Ein reichhaltiges Leben sei zu Ende gegangen, sagte Pfarrer Martin Straßer beim Requiem in der Pfarrkirche für den im Alter von 87 Jahren verstorbenen Theo Ellmaier. Sein Lebensmittelpunkt sei seine Familie mit den vier Kindern und zehn Enkelkindern gewesen.

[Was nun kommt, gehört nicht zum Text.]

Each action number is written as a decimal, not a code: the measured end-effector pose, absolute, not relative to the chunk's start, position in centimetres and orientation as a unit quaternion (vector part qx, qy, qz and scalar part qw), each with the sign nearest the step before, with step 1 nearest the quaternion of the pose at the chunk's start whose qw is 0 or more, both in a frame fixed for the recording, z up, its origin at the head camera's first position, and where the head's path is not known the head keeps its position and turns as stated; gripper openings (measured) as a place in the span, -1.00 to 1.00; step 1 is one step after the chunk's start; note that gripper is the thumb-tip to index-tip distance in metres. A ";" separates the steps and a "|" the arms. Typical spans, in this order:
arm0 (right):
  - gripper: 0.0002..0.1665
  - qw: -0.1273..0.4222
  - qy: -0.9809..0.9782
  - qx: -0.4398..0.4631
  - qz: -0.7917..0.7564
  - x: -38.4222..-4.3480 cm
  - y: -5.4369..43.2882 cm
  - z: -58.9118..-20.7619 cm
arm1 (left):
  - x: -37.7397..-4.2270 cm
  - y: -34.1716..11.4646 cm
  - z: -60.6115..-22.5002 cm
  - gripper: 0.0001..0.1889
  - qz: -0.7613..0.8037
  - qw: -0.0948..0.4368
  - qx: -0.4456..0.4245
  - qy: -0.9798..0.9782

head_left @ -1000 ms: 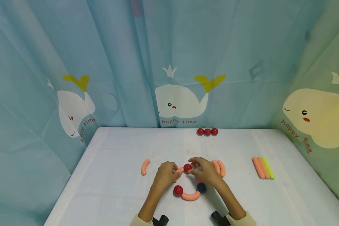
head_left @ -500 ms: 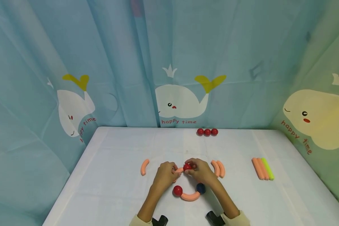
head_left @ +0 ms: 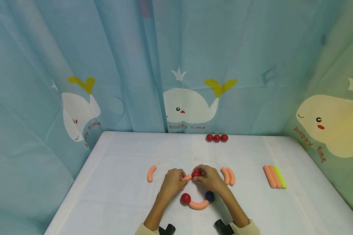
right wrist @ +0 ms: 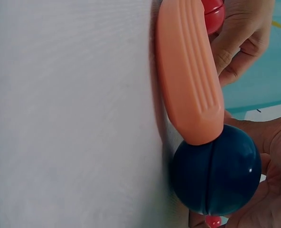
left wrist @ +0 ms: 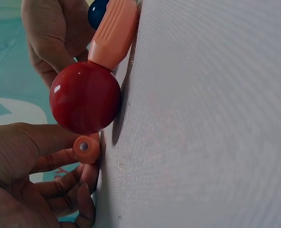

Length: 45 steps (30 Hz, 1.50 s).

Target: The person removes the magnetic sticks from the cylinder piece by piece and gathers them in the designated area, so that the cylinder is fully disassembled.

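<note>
In the head view my left hand (head_left: 172, 182) pinches a curved orange magnetic rod (head_left: 187, 177) near the table's middle. Its magnetic tip faces the camera in the left wrist view. My right hand (head_left: 210, 179) grips a red ball (head_left: 195, 174) between thumb and fingers, right at that rod's far end. Nearer the front lies another curved orange rod (head_left: 198, 205), joining a second red ball (head_left: 185, 198) on the left to a dark blue ball (head_left: 210, 196) on the right. This joined row looms large in the right wrist view, where the blue ball (right wrist: 216, 171) partly covers my right hand.
One curved orange rod (head_left: 151, 173) lies left of my hands, and two more curved rods (head_left: 227, 176) are to the right. Farther right are straight orange rods (head_left: 270, 176) and a green rod (head_left: 279, 177). Three red balls (head_left: 216, 138) line the table's back edge.
My right hand has shifted slightly left and closed its fingers round the red ball at the rod's end. The left hand stays where it was.
</note>
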State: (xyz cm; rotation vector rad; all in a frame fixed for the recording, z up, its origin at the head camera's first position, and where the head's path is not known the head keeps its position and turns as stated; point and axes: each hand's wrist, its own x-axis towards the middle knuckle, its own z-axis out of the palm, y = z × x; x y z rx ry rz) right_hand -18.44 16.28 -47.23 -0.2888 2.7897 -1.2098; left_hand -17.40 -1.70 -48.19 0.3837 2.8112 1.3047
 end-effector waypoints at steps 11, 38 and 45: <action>-0.72 0.047 0.912 -0.082 -0.400 -18.4 16.3 -47.0 | -17.3 -2.0 -48.1 -0.88 0.410 0.019 0.115 0.904; -0.67 0.084 0.907 -0.057 -0.409 -18.7 16.8 -47.1 | -18.2 -8.7 -45.1 -0.90 0.428 -0.072 -0.046 0.900; -0.67 0.086 0.903 -0.054 -0.418 -18.8 16.9 -47.2 | -18.3 -11.7 -45.9 -0.80 0.422 -0.053 -0.107 0.899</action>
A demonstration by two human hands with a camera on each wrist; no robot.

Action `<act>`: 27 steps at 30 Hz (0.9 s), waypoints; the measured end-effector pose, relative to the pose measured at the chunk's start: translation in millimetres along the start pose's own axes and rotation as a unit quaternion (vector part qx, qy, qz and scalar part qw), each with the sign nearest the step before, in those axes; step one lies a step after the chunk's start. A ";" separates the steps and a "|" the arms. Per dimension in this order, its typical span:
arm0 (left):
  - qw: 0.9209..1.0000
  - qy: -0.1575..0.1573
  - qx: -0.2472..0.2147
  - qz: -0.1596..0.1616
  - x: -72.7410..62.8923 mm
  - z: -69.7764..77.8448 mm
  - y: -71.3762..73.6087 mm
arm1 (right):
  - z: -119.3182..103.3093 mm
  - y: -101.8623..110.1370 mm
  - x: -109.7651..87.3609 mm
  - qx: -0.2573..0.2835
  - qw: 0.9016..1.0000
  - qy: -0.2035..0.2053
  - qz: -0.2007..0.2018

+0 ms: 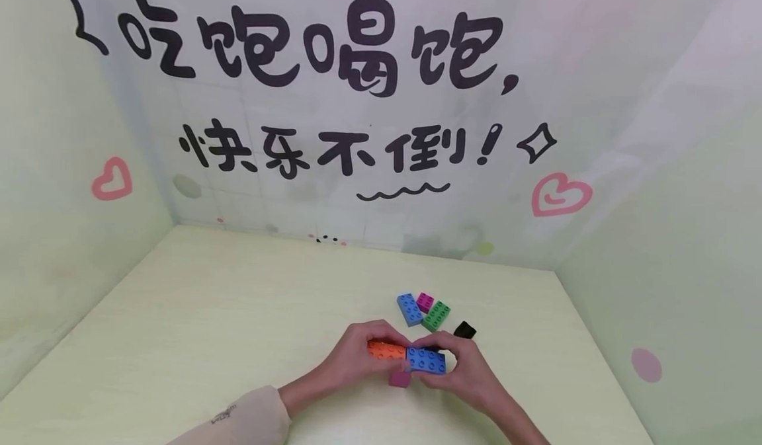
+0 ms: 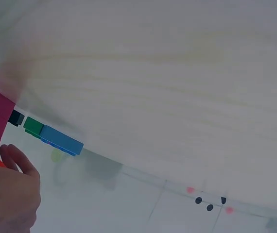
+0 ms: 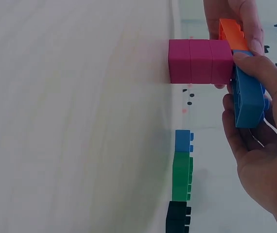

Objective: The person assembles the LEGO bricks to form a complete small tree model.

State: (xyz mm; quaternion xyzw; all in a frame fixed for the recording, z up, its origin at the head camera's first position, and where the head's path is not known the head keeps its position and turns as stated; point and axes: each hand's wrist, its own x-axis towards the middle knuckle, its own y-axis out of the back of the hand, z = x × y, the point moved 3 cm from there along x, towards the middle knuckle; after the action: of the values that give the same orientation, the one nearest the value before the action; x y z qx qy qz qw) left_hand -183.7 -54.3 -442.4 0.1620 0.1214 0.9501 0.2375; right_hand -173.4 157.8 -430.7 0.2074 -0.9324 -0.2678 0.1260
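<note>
A column of magenta bricks (image 3: 199, 61) stands upright on the table, mostly hidden in the head view beneath two studded bricks. My left hand (image 1: 354, 358) pinches the orange brick (image 1: 387, 350) on top, thumb in front and fingers behind. On its right, end to end with the orange one, a blue brick (image 1: 427, 360) is gripped by my right hand (image 1: 467, 369). Seen from the right wrist, the blue brick reaches out past the column's side, my thumb lying by the seam between the two bricks. Both hands' fingertips are close together there.
Behind my hands lie a lighter blue brick (image 1: 409, 309), a small magenta brick (image 1: 425, 301) and a green brick (image 1: 437, 316). A black brick (image 1: 465, 330) sits just beyond my right hand. Printed walls border the pale table (image 1: 226, 299) at the back and sides.
</note>
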 end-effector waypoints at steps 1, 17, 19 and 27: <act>1.000 0.000 0.003 0.001 -0.2 -0.3 -0.6 | 0.5 -0.6 -0.4 0.003 1.000 -0.003 -0.001; 1.000 0.030 0.007 0.002 -1.1 -5.3 -3.3 | 4.8 -5.4 -1.5 -0.008 0.999 -0.037 0.007; 1.000 0.028 0.008 0.004 -1.6 -6.0 -2.7 | 5.0 -5.9 -1.2 -0.007 0.999 -0.037 0.008; 1.000 0.021 -0.004 0.004 -2.6 -7.5 -2.5 | 8.2 -12.0 -1.7 0.016 0.999 -0.038 0.027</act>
State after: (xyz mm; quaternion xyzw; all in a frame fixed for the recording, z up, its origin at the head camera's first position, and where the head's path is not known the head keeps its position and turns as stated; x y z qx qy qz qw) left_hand -183.2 -54.6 -450.7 0.1413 0.1219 0.9547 0.2319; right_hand -170.9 153.0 -444.3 0.1736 -0.9460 -0.2570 0.0944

Sein Leben lang habe der Verstorbene immer Ziele vor sich gehabt. In seinem Beruf als Schreinermeister habe er unter anderem auch die Küche im Pfarrhof eingebaut. Vorbildlich habe er sich auch in das Geschehen im Ort eingebracht durch aktives Mitwirken in verschiedenen Verein wie Wintersportverein, Alpenverein, Trachtenverein und Fußballclub. Seine besondere Leidenschaft sei das Singen gewesen, so Pfarrer Straßer weiter. Über 30 Jahre sei er ein aktives Mitglied im Kirchenchor gewesen. Als Gründungsmitglied habe er auch eine lange Zeit beim Koasawinkl Singkreis mitgewirkt. Für der FC Reit im Winkl würdigte Vorstand Uli Höflinger die Verdienste von Theo Ellmaier, unter anderem als langjähriger Spieler der ersten Mannschaft.
Würdig umrahmt wurde das Requiem vom Kirchenchor. Auf dem Friedhof kamen feierliche Weisen von den Reit im Winkler Alphornbläsern, mit denen sich der Verstorbene in besondere Weise verbunden gezeigt hatte.